*** Opening Collected data ***

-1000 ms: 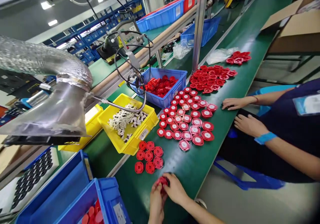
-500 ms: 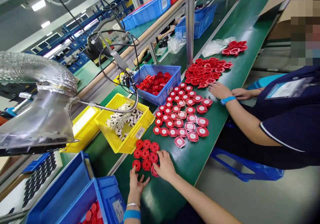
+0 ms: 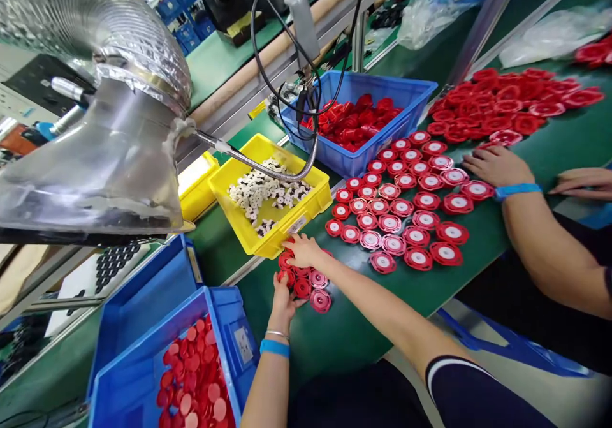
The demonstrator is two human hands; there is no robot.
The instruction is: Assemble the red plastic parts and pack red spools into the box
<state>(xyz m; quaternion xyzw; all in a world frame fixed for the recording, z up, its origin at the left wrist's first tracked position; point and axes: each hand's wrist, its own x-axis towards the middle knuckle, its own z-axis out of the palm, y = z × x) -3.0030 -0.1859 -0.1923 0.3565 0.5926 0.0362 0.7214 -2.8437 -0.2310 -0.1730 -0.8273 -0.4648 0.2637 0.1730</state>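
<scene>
A small cluster of round red plastic parts (image 3: pixel 302 286) lies on the green bench in front of me. My left hand (image 3: pixel 283 302) rests at the cluster's near-left edge, fingers spread against the outer parts. Over the far side of the same cluster reaches my right hand (image 3: pixel 305 251), its fingers extended onto the top parts and partly hiding them. Neither hand visibly lifts a part. Just behind is a yellow bin (image 3: pixel 272 249) of small white-and-black pieces (image 3: pixel 261 189).
Red parts with white discs (image 3: pixel 389 224) stand in rows to the right, beside a red heap (image 3: pixel 507 106). A co-worker's hand (image 3: pixel 500 163) touches that area. Blue bins (image 3: pixel 368 154) hold red pieces. A metal duct hood (image 3: pixel 95 160) hangs at left.
My right hand has moved from the cluster's right side to its far side. My left hand now touches the near-left parts. The view has shifted and come closer.
</scene>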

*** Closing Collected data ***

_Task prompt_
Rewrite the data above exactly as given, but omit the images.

_Answer below_
-1000 ms: 
-500 ms: 
+0 ms: 
The demonstrator is two human hands; there is no robot.
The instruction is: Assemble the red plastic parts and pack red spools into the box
<state>(xyz m; quaternion xyzw; all in a world frame fixed for the recording, z up, its origin at the left wrist's first tracked position; point and axes: each hand's wrist, its own x-axis towards the middle knuckle, its own z-axis out of the palm, y = z × x) -3.0030 -0.1859 -0.1923 0.3565 0.5926 0.0362 0.7214 -2.8437 -0.2310 -0.1730 -0.8273 -0.4648 0.2637 0.1730</state>
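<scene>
A small cluster of round red plastic parts (image 3: pixel 302 286) lies on the green bench in front of me. My left hand (image 3: pixel 283 302) rests at the cluster's near-left edge, fingers spread against the outer parts. Over the far side of the same cluster reaches my right hand (image 3: pixel 305 251), its fingers extended onto the top parts and partly hiding them. Neither hand visibly lifts a part. Just behind is a yellow bin (image 3: pixel 272 249) of small white-and-black pieces (image 3: pixel 261 189).
Red parts with white discs (image 3: pixel 389 224) stand in rows to the right, beside a red heap (image 3: pixel 507 106). A co-worker's hand (image 3: pixel 500 163) touches that area. Blue bins (image 3: pixel 368 154) hold red pieces. A metal duct hood (image 3: pixel 95 160) hangs at left.
My right hand has moved from the cluster's right side to its far side. My left hand now touches the near-left parts. The view has shifted and come closer.
</scene>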

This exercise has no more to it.